Namus   kisvesi   altında   işlenen   cinayetler,   bu   özgül   biçimlerin   en   çarpıcı   olanıdır.   Namus   normları,   kültürel   olarak   değişkenlik   gösteren   ve   yoruma   açık   normlar   olarak   insan   hakları   normlarının   önüne   geçtiğinde,   kadınların   insan   haklarının   korunması   için   özel   önlemler   alınması  gerekmektedir.  

 

(7)

Oysa,   hukuksal   normların   “gelenek”ten   etkilenmesinin   en   belirgin   örneklerinden   biri   olan   namus  cinayetlerine  ilişkin  TCK  düzenlemesi,  2004  yılından  önce,  bir  cinayetin  “namus  saikiyle”  

işlenmiş  olmasını  ceza  indirimi  için  yeterli  buluyordu.    

Bugün   de   Türk   Ceza   Kanunu’nda   namus   cinayetlerine   ilişkin   düzenleme   yoruma   son   derece   açıktır.  Buna  göre,  “töre  saikiyle  adam  öldürme”  nitelikli  adam  öldürme  sayılabilmekte  ve  ceza   artırımına   gidilebilmekteyken   “namus   saikiyle   adam   öldürme”   için   haksız   tahrik   indirimi   uygulanabilmektedir.  Namus  ile  töre  arasındaki  farkın  net  bir  tanımı  yapılamadığından,  hakim   takdiri  bu  noktada  fazlasıyla  belirleyici  olmaktadır.  
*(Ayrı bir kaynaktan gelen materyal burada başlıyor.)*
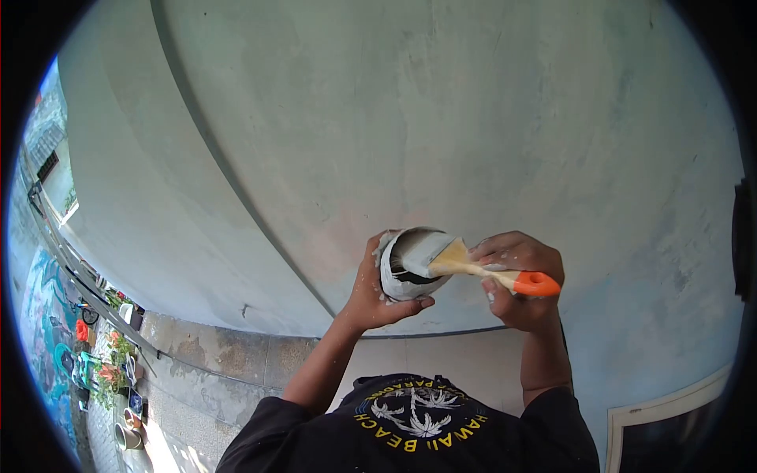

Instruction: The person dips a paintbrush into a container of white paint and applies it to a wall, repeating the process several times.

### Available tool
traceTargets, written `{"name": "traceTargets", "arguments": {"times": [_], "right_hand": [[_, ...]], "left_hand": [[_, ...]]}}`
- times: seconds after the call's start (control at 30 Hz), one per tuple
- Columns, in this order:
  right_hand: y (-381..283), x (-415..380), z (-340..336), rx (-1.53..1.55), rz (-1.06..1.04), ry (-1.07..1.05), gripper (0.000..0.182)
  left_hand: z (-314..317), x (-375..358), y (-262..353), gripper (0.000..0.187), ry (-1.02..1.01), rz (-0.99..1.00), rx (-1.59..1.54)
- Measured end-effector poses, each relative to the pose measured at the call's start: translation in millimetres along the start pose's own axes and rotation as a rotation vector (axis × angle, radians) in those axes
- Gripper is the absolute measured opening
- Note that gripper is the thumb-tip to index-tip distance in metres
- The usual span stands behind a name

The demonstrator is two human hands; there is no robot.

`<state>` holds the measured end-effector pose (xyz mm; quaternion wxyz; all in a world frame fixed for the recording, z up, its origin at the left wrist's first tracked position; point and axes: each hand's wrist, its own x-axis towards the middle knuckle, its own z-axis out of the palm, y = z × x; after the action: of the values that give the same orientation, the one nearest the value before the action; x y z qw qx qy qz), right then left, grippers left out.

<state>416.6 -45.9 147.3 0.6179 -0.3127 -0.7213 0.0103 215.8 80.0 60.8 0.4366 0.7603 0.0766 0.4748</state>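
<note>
My left hand (374,293) is wrapped around a round paint container (394,285), its rim and side smeared with white paint. The container tilts so that its dark inside shows. In my right hand (523,276) is a wide paintbrush (456,258) with a pale wooden handle and an orange end. Its bristle end lies at the container's mouth, and the metal band is coated with whitish paint. Part of the bristles is hidden by the rim. White paint specks mark the fingers of both hands.
A large pale green-grey wall (441,126) stands in front, with a dark vertical groove (229,169) to the left. A framed window (670,426) is at lower right. Potted plants (114,370) and a bucket (128,436) stand at lower left beside a railing (95,293).
</note>
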Motion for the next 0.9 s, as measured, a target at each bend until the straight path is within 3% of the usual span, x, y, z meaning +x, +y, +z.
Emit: {"name": "traceTargets", "arguments": {"times": [0.2,0.4,0.57,0.77,0.9], "right_hand": [[-15.3,-3.5,9.9,-0.144,-0.022,0.074,0.026],[-28.2,2.2,30.1,-0.284,0.060,-0.082,0.022],[-28.5,-7.0,41.5,-0.425,-0.048,0.066,0.026],[-47.8,-15.2,33.9,-0.472,-0.046,0.028,0.026],[-45.2,-10.3,34.4,-0.492,0.039,-0.021,0.026]], "left_hand": [[-13.6,4.1,-18.7,0.103,-0.004,0.019,-0.043],[-13.6,13.9,-20.9,0.104,-0.008,0.137,-0.040],[-9.6,12.3,-21.5,0.104,0.024,0.111,-0.091],[-5.1,10.9,-22.0,0.102,0.061,0.059,-0.127],[-0.5,10.5,-26.1,0.098,0.082,0.174,0.108]]}}
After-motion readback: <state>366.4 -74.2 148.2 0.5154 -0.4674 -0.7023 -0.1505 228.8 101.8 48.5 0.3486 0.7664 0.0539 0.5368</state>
Yaşama   hakkı,   bütün   insanların   en   temel   hakkıdır.   Bu   hakkın   ihlal   edilmesinin   önlenmesi,   kadınlar   söz   konusu   olduğunda,   yıllar   süren   tartışmalara   yol   açmış,   yasaların   defalarca   değiştirilmesini   gerektirmiştir.   Buna   karşılık   kadınların   yaşam   haklarının   ihlali   engellenememiştir.    

 

Örnek  2:  

İnsan  Hakları  Evrensel  Bildirgesi  Madde  6:  Herkesin,  nerede  olursa  olsun,  yasa  önünde  bir  kişi   olarak  tanınma  hakkı  vardır.  

Türkiye’de  2004  yılından  önce,  kadınlara  yönelik  cinsel  suçlar,  “Topluma  Karşı  Suçlar”  bölümü   içersinde   yer   alıyordu.   Bu   da   saldırıya   uğrayan   kadının   evli   olup   olmadığına   göre   suçun   cezasının  farklılaşması  sonucunu  doğuruyordu.  Şöyle  ki,  evli  bir  kadına  yönelik  saldırı,  kocası  ve   ailesine   karşı   işlenmiş   sayıldığı   için   cezası   daha   ağır   oluyordu.   İşte,   insan   hakları   açısından   bakıldığında   bu   durum   bize,   “yasa   önünde   bir   kişi   olarak   tanınma”   hakkının   kadınlar   için   her   durumda  geçerli  olmadığını  göstermektir.    

 

Örnek  3:  

İnsan  Hakları  Evrensel  Bildirgesi  Madde  16:  Yetişkin  erkekler  ile  kadınların,  ırk,  uyrukluk  ya  da   din   bakımından   herhangi   bir   sınırlama   yapılmaksızın,   evlenmeye   ve   bir   aile   kurmaya   hakkı   vardır.  Evlenmede,  evlilikte  ve  evliliğin  bozulmasında  hakları  eşittir.  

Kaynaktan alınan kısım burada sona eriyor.